(Collected data begins)

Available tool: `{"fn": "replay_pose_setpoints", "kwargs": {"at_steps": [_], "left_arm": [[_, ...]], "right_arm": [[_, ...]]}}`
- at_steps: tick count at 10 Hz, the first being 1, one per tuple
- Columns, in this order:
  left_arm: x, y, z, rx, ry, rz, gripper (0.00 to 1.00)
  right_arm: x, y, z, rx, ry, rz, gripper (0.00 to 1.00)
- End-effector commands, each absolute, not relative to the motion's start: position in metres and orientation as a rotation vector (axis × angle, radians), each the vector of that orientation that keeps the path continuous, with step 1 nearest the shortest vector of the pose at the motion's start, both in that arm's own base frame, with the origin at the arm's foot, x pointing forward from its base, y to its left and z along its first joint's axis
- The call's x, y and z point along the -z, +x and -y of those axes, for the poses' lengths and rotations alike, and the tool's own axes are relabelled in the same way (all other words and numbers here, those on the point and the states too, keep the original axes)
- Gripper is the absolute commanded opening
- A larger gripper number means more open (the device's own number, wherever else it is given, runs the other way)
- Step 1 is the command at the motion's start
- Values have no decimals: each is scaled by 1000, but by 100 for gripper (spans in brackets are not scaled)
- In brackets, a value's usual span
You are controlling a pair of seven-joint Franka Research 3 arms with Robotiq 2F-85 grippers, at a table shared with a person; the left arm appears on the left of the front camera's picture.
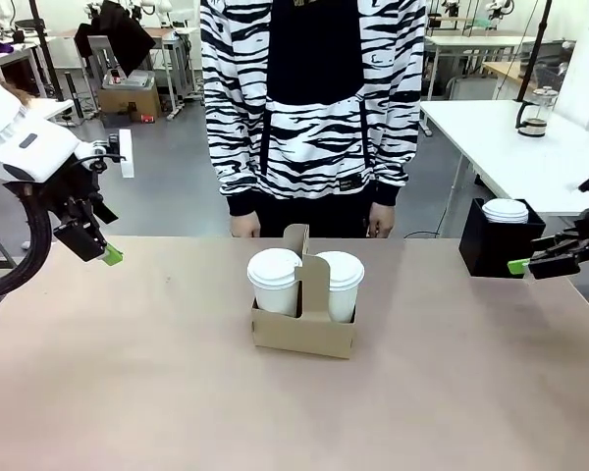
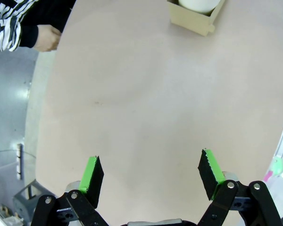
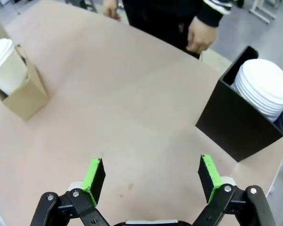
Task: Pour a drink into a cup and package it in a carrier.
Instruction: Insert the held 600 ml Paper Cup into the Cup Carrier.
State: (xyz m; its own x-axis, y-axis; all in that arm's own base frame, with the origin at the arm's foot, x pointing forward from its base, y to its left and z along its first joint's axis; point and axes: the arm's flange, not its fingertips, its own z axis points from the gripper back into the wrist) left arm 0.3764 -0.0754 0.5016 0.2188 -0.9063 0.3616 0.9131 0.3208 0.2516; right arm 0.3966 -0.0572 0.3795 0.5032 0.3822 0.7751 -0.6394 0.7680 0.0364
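Both cups (image 1: 275,280) lidded in carrier (image 1: 304,329); my left gripper (image 2: 151,176) and right gripper (image 3: 151,176) spread, empty. Careless reach could topple carrier.

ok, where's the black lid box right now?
In the front view the black box of white lids sits at the table's far right edge, just beside the right gripper, well right of the carrier.

Both arms are pulled back to the sides, left gripper (image 1: 106,255) hanging over the left edge pointing down, jaws wide apart with nothing in them. Right gripper (image 1: 522,266) sits at the far right, fingers spread too and pointing inward.
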Motion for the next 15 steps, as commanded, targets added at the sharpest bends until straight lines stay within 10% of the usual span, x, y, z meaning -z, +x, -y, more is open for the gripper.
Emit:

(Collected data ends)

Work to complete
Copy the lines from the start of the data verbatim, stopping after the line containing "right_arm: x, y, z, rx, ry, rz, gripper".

Task response
Available tool: `{"fn": "replay_pose_setpoints", "kwargs": {"at_steps": [_], "left_arm": [[_, ...]], "right_arm": [[_, ...]]}}`
- at_steps: tick count at 10 Hz, the first being 1, one per tuple
- Columns, in this order:
  left_arm: x, y, z, rx, ry, rz, gripper (0.00 to 1.00)
  right_arm: x, y, z, rx, ry, rz, gripper (0.00 to 1.00)

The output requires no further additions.